Sorry I haven't been "here" in a while.....I've been feeling so depressed lately. I haven't lost a single 'new' pound. I knew that this day would come, I just didn't realize it would be this soon. I thought I would have hit 70 pounds by now. I'm feeling overwhelmed with everything else going on and this is just adding insult to injury. It's nearing the end of the school year for my son, so I'm worrying about what I'm going to do with him during the summer. It's nearing the end of my quarter for my school and I have research papers due and have to start getting things ready for the next quarter and hopefully the quarter after next will be my last one! Then, there's always things going on at work, new students coming in, old ones leaving. If only stress burned calories!
I started back at the gym last week, went 2 days. I plan on continuing my old schedule of twice a week. I enjoy the me time, but I get home later and then my son says he's missed me and makes me feel guilty for going. Ugh - I just can't win.

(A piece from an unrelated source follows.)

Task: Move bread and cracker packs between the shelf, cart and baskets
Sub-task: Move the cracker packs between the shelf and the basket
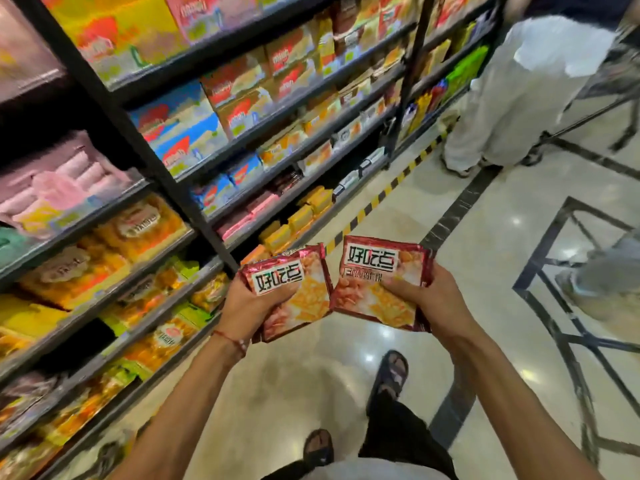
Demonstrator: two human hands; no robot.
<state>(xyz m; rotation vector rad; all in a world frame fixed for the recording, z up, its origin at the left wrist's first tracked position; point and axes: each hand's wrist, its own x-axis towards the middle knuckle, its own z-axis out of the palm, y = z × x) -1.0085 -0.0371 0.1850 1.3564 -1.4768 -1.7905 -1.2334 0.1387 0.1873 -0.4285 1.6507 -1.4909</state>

Plus, I'm getting hungry all the time and I think I might need another fill, but I'm still paying off my hospital bill and bill for my surgeon and feel guilty about going in and just adding more money to the bill. My insurance didn't pay for my 2nd fill, so I'm having to make arrangements to pay that off. Or maybe, it's my breakfast that's not working any more. I've been drinking a protein shake during the week for breakfast since my surgery. At home on the weekends, I have a bowl of cereal, or eggs or something, but on the week days, it's a shake. And like now, it's 12:30 and I could gnaw my arm off, if only I had some BBQ sauce at work. Ugh.
So, here's where I need ya'lls help. What do you eat for breakfast? Fill or not to fill? What can I do to get my weight loss a jump start? Perhaps I should go to my support group meeting this week - that might help too!
Well, I think I'm done ranting for today and think it's time to feed my case of the Mondays.
I hope you all have a fabulous week!!